Birds: Peak migrant numbers — 340 species are present, including European rollers, woodland kingfishers, and yellow-billed kites. Best birding month of the year.
Photography: Dramatic skies, lush green grasses, baby animals. Stormy backlight at dawn. Bring rain protection for gear; roads can flood briefly.
Pricing: NWR low-season rates (typically 25–30% below July peak). NAD 891+ at Halali base; lodges similar discount band.
Best for: Birders, photographers chasing dramatic light, budget-flexible travellers comfortable with sparser predator sightings.
February in Etosha
Climate: Wettest month. Rainfall 60–90 mm. Temperatures 18–31°C with persistent afternoon storms. Humidity peaks near 80%.
Wildlife: Maximum dispersal. Etosha's landscape is at its greenest — long grass hides smaller mammals. Elephant herds are widespread; rhino sightings continue at Okaukuejo's floodlit waterhole even when other sightings drop. Lion prides are mobile.
Birds: Peak breeding plumage on weavers, bee-eaters, raptors. Flamingo numbers depend on pan flooding — when present, the spectacle is one of Africa's biggest.
Photography: Long grass and green backgrounds make for unusual Etosha imagery (most stock photography is dry-season). Stormy skies, rainbows after squalls.
Pricing: Low season — best value of the year. Some outside lodges close for maintenance; inside-park camps stay open.
Best for: Photographers who want non-stock imagery, birders on a budget, returning visitors who've already done dry-season Etosha.
March in Etosha
Climate: Late rains taper. Rainfall 50–80 mm with fewer storms. Temperatures 17–30°C. Air clears between weather systems.
Wildlife: Still dispersed but starting to shift toward more reliable water as temporary pans dry. Wildebeest and zebra herds visible on open plains around Salvadora and Sueda waterholes by late March. Predators begin returning to permanent waterhole circuits.
Birds: Migrant departure starts mid-month. Resident species in full breeding mode.

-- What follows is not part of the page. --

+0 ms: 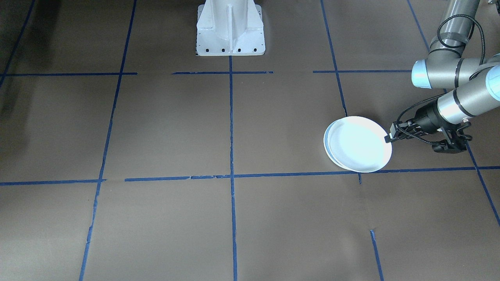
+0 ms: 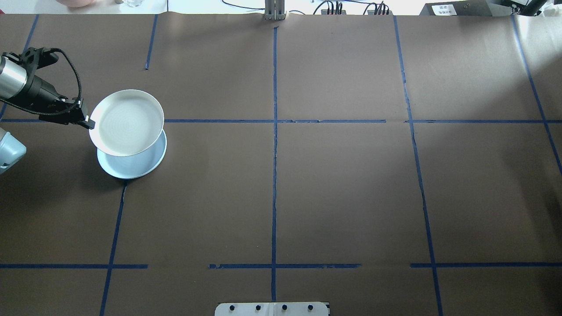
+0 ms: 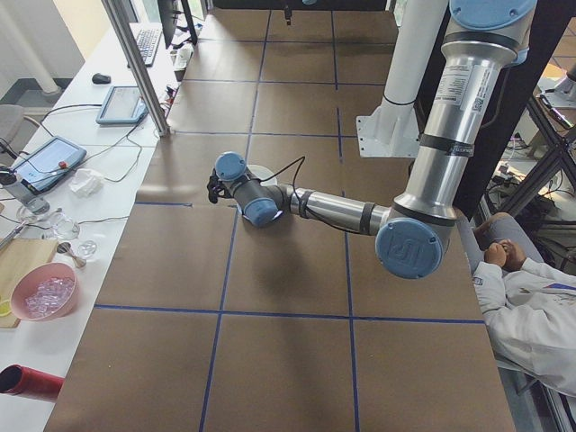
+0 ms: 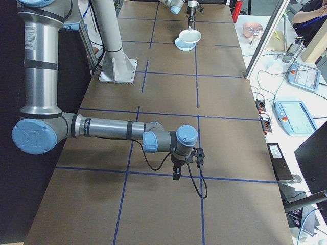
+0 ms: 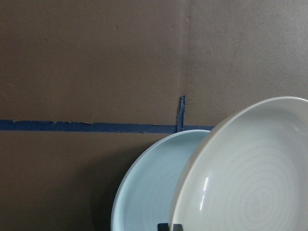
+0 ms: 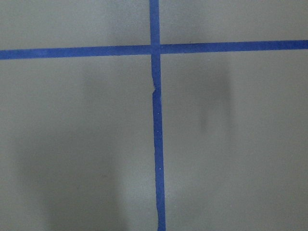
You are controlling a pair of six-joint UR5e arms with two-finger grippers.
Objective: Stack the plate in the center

Photography: Best clarity of the wet season — dust washed out, vegetation still green. Fewer crowds at waterholes; you'll often be the only vehicle.
Pricing: Low season continues. Self-drive routes are open; check road conditions for Dolomite Resort access — the western route can stay muddy.

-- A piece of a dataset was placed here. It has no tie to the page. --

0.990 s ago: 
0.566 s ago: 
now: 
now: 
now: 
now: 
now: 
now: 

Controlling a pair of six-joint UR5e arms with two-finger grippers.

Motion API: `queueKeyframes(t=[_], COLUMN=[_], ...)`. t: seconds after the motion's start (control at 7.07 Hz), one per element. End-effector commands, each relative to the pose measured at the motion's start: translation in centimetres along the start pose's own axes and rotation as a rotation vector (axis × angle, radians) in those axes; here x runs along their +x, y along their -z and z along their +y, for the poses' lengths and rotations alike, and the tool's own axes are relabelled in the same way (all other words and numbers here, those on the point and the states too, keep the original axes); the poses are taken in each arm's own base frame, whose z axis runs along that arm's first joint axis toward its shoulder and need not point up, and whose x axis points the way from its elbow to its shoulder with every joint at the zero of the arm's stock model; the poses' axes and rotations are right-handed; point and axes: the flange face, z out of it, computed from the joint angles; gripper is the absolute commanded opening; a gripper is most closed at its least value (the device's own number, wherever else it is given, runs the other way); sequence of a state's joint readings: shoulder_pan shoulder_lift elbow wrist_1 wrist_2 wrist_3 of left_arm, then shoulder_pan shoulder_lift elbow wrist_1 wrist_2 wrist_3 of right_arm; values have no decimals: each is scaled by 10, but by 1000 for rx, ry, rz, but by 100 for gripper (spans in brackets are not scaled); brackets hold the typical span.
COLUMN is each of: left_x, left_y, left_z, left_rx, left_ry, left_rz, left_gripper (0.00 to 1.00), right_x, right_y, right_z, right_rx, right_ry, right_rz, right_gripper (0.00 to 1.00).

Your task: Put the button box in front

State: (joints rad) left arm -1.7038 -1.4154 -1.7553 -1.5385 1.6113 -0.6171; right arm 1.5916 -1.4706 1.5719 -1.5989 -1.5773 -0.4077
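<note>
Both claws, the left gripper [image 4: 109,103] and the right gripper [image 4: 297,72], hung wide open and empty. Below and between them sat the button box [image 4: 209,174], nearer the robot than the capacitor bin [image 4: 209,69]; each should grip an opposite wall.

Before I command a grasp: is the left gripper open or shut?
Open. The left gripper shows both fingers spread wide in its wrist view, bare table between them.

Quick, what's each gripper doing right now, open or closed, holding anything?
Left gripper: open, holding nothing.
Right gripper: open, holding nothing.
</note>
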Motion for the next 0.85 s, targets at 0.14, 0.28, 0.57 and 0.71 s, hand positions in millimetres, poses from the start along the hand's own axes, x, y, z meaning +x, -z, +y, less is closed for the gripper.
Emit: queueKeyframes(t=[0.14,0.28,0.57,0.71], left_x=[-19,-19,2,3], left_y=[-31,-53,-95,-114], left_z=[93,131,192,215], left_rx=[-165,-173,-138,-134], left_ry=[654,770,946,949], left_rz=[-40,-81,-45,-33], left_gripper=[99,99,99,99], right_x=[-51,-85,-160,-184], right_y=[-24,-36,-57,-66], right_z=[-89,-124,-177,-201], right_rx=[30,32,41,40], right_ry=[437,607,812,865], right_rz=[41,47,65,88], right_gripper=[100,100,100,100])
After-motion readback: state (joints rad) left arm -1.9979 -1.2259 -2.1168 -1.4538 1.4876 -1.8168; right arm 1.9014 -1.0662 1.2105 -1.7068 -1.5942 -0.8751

Best for: Travellers who want green-season imagery without the heaviest rain. Solo photographers. Late-Easter SA market.
April in Etosha
Climate: Transition month. Rainfall drops to 25–40 mm. Mornings cool to 14°C; days hit 29°C. Humidity falls fast — air clarifies for photography.
Wildlife: Game starts concentrating at permanent waterholes as ephemeral pans dry. Halali's Moringa waterhole gets active rhino visits at dawn. Lions return to predictable patrol patterns. Elephant bull groups break from breeding herds — Salvadora can hold 80+ ellies at once by month-end.
Birds: Resident species dominant. Rollers and bee-eaters still present early month.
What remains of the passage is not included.